4  Reliability Growth Analysis

4.1 Introduction

Reliability Growth Analysis (RGA) monitors and improves reliability over time by analyzing failure data collected during testing. It identifies trends in the failure rate, confirming whether corrective actions are having the intended effect.

4.2 Learning Objectives

By the end of this chapter, you will be able to:

  • Define key reliability growth concepts: Crow-AMSAA and Duane models.
  • Use rdt() to plan a reliability demonstration test (required test time and sample size).
  • Fit reliability growth models using R.
  • Apply the Crow-AMSAA model to assess reliability growth.
  • Use piecewise NHPP models to detect design changes during testing.
  • Forecast future failures from a fitted growth model using predict_rga().
  • Interpret reliability growth plots and make decisions from the results.

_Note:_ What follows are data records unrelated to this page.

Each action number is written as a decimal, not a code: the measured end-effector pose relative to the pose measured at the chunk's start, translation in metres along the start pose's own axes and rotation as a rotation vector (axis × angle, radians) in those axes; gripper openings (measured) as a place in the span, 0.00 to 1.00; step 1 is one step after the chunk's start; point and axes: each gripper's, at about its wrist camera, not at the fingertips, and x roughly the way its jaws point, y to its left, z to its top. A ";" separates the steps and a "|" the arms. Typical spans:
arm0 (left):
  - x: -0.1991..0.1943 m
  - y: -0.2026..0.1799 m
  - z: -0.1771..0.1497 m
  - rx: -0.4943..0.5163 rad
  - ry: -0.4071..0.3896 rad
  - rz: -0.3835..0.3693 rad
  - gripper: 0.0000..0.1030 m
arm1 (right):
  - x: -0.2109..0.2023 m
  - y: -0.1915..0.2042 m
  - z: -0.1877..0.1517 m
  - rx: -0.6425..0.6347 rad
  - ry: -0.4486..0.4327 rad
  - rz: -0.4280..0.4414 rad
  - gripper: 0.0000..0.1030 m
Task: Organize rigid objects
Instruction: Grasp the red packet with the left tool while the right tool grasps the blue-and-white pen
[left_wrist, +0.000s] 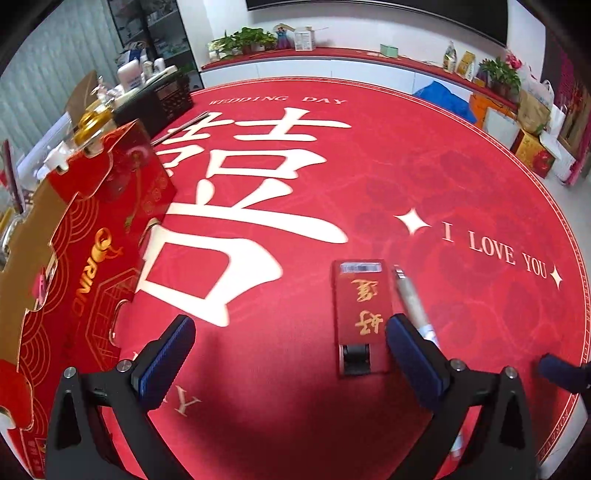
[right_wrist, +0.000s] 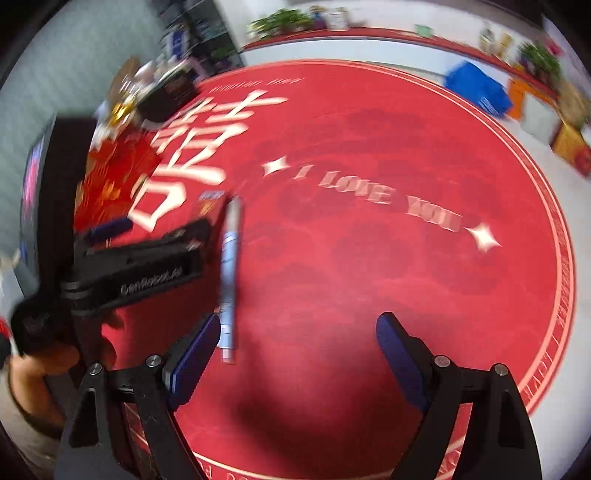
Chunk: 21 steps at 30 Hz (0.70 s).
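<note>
A round red tabletop (left_wrist: 369, 177) with large white characters and the words "I LOVE YOU" fills both views. In the left wrist view, the left gripper (left_wrist: 290, 334) sits at the bottom of the frame with its jaws spread wide and nothing between the pads. A small red box (left_wrist: 360, 314) with gold characters lies flat on the tabletop just inside the right-hand finger, not touched by it. A silver pen (left_wrist: 412, 302) lies just beside the box on its right, running diagonally and partly hidden behind that finger. A tall red and gold gift box (left_wrist: 92, 236) stands along the left edge of the frame. In the blurred right wrist view, the right gripper (right_wrist: 297, 334) also holds its jaws wide apart over bare tabletop. The pen (right_wrist: 229, 273) lies just beside its left-hand finger, outside the gap, and the other gripper reaches in from the left of the frame.
</note>
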 end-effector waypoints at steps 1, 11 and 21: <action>0.001 0.005 0.000 -0.010 0.002 -0.002 1.00 | 0.005 0.008 0.003 -0.036 -0.001 -0.018 0.85; 0.002 0.012 0.001 0.033 -0.002 -0.012 1.00 | 0.026 0.013 0.031 -0.199 -0.009 -0.132 0.36; 0.013 -0.026 0.011 0.151 -0.016 -0.088 1.00 | 0.022 -0.022 0.043 -0.223 0.015 -0.142 0.33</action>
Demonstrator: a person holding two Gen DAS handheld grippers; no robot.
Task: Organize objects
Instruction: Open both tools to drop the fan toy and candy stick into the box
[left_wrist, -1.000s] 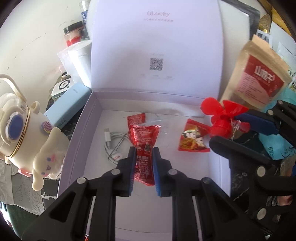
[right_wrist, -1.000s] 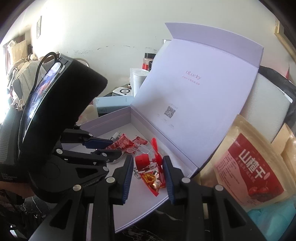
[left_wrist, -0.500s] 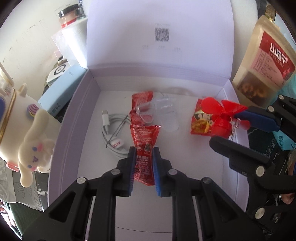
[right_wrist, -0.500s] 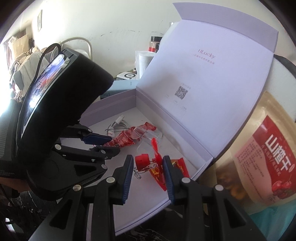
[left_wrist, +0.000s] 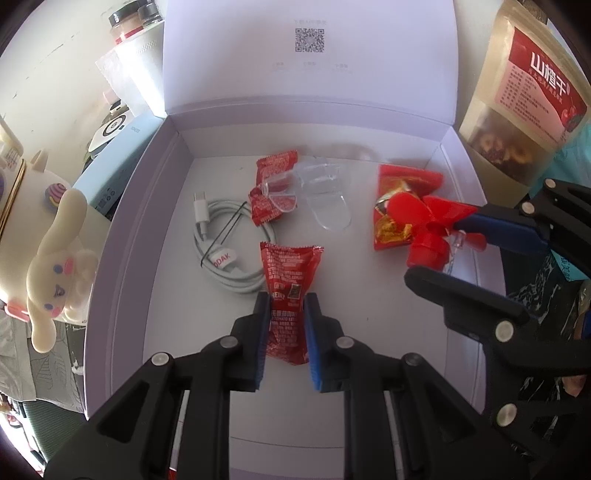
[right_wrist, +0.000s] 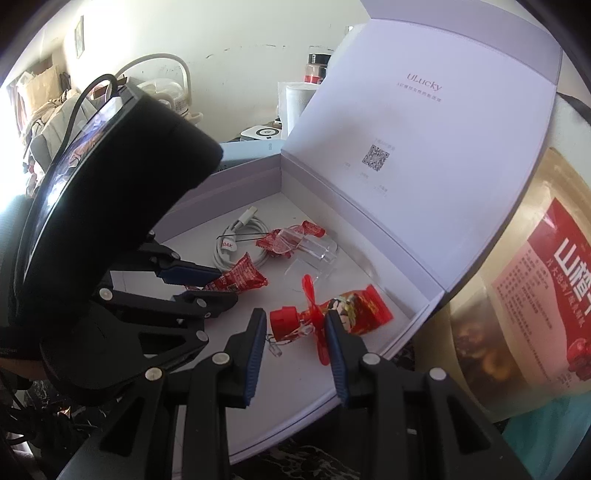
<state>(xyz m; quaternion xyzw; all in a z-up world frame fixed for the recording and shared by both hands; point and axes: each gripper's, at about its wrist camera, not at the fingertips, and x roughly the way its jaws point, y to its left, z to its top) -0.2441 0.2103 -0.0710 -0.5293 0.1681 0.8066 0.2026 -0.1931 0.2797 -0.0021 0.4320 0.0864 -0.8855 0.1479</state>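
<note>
Lavender cardboard box (left_wrist: 129, 236) holds several items; left tool (left_wrist: 286, 306) grips a red ketchup sachet (left_wrist: 290, 291), right tool (right_wrist: 295, 325) clamps a red plastic mini fan (right_wrist: 295, 325), neither released yet.

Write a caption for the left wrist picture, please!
Left gripper grips a ketchup packet over the open lilac box.

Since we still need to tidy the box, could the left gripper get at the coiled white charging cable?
Probably not yet: the left gripper is shut on the red ketchup sachet, whose edge overlaps the coiled white charging cable. Otherwise nothing blocks it.
</note>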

4.3 Reliability Growth Analysis

The ReliaGrowR package (Govan 2024) provides functions for reliability growth analysis in R.

library(ReliaGrowR)

4.4 Test Planning

Before analyzing test data, it helps to answer two design questions: How long must we test? and How many failures should we expect? ReliaGrowR provides tools for both.

Reliability Demonstration Tests — rdt()

A Reliability Demonstration Test (RDT) is a pass/fail test designed to demonstrate that a product meets a reliability target at a specified confidence level. rdt() calculates the required test time given the sample size (or vice versa).

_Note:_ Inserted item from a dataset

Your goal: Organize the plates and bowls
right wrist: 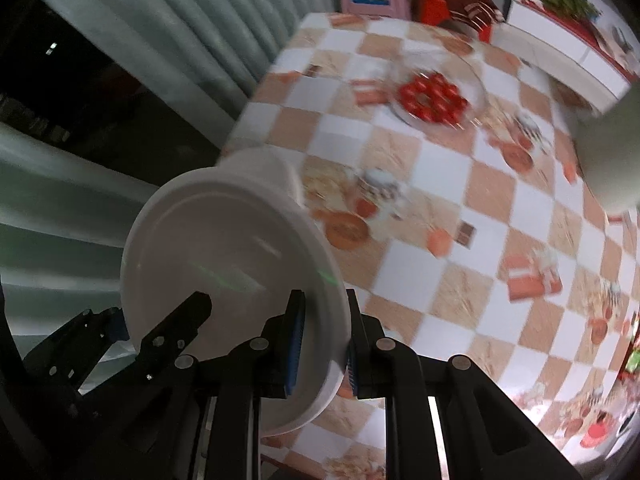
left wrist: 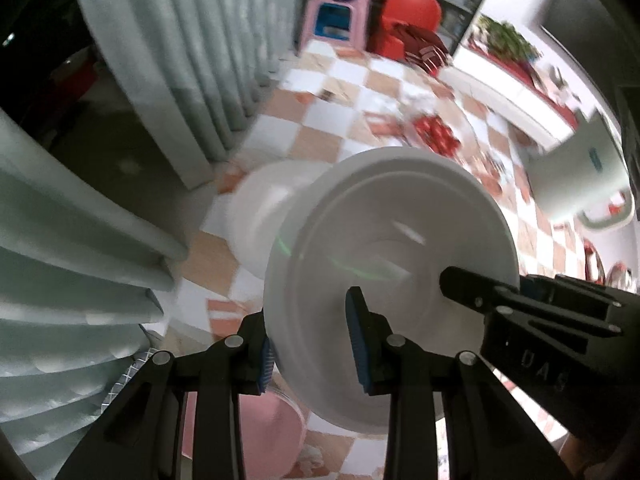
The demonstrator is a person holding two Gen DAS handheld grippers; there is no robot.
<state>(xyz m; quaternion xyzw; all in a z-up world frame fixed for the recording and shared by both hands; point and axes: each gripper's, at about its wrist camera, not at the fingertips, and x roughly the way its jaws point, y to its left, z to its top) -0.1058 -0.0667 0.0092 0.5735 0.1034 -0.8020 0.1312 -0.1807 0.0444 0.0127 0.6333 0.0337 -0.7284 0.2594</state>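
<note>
A white bowl [left wrist: 384,248] is held tilted above the checkered table, gripped on both sides. My left gripper [left wrist: 312,344] is shut on its left rim, and my right gripper [right wrist: 320,344] is shut on the opposite rim of the same bowl [right wrist: 224,256]. The right gripper also shows in the left wrist view [left wrist: 472,288], and the left gripper shows in the right wrist view [right wrist: 192,312]. A second white bowl [left wrist: 264,212] sits behind it on the table. A glass plate with a red pattern [right wrist: 436,92] lies farther back.
The table has an orange-and-white checkered cloth [right wrist: 500,208]. A large white pot [right wrist: 612,152] stands at the right. Corrugated grey shutters [left wrist: 180,60] run along the left. A pink stool [left wrist: 336,20] and a red chair [left wrist: 408,12] stand beyond the table.
</note>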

# How long must we test 10 units to demonstrate R(1000 hrs) >= 0.90
# at 80% confidence? Assume Weibull shape beta = 2, zero allowable failures.
plan <- rdt(
  target       = 0.90,   # target reliability
  mission_time = 1000,   # mission time (hours)
  conf_level   = 0.80,   # confidence level
  beta         = 2,      # assumed Weibull shape parameter
  n            = 10,     # number of test units
  f            = 0       # allowable failures
)
print(plan)
Reliability Demonstration Test (RDT) Plan
-----------------------------------------
Distribution:  Weibull 
Weibull Shape Parameter (Beta):  2 
Allowed Failures (f):  0 
Target Reliability:  0.9 
Mission Time:  1000 
Input Sample Size (n):  10 
Required Test Time (T):  1235.94 

Each unit must be tested for approximately 1,236 hours without failure. If the test passes, we have demonstrated \(R(1000) \geq 0.90\) with 80% confidence.

NoteTry It

Compare the required test time for sample sizes of 5, 10, and 20 units (keep all other parameters the same). What is the trade-off?

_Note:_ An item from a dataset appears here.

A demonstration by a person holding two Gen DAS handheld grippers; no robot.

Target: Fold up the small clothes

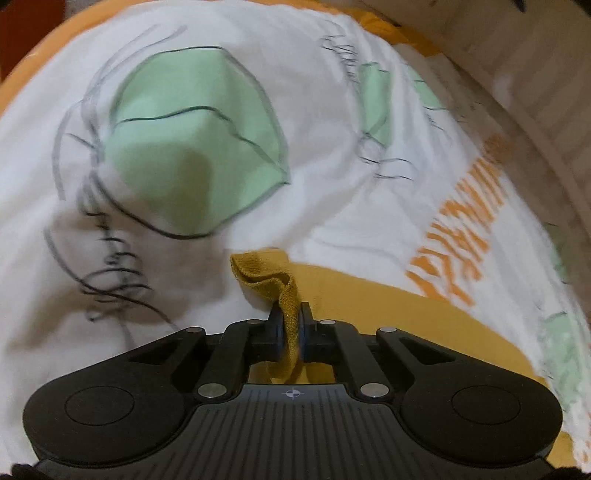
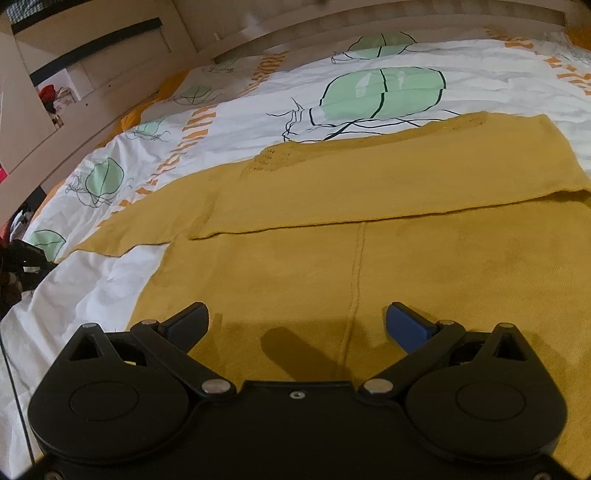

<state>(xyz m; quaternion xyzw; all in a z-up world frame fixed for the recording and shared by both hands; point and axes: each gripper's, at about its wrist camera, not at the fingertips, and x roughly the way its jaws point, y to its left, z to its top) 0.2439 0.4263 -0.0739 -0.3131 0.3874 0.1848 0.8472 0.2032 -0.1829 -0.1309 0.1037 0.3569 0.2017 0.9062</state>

# Vary n to see the effect on required test time
for (n in c(5, 10, 20)) {
  # plan <- rdt(target = 0.90, mission_time = 1000, conf_level = 0.80,
  #             beta = 2, n = n, f = 0)
  # print(plan)
}
Solution
for (n in c(5, 10, 20)) {
  plan <- rdt(target = 0.90, mission_time = 1000, conf_level = 0.80,
              beta = 2, n = n, f = 0)
  print(plan)
}
Reliability Demonstration Test (RDT) Plan
-----------------------------------------
Distribution:  Weibull 
Weibull Shape Parameter (Beta):  2 
Allowed Failures (f):  0 
Target Reliability:  0.9 
Mission Time:  1000 
Input Sample Size (n):  5 
Required Test Time (T):  1747.89 
Reliability Demonstration Test (RDT) Plan
-----------------------------------------
Distribution:  Weibull 
Weibull Shape Parameter (Beta):  2 
Allowed Failures (f):  0 
Target Reliability:  0.9 
Mission Time:  1000 
Input Sample Size (n):  10 
Required Test Time (T):  1235.94 
Reliability Demonstration Test (RDT) Plan
-----------------------------------------
Distribution:  Weibull 
Weibull Shape Parameter (Beta):  2 
Allowed Failures (f):  0 
Target Reliability:  0.9 
Mission Time:  1000 
Input Sample Size (n):  20 
Required Test Time (T):  873.94 
More test units means shorter required test time per unit — but total test effort (n × T) stays roughly constant. Larger fleets reduce calendar time at the cost of more physical units.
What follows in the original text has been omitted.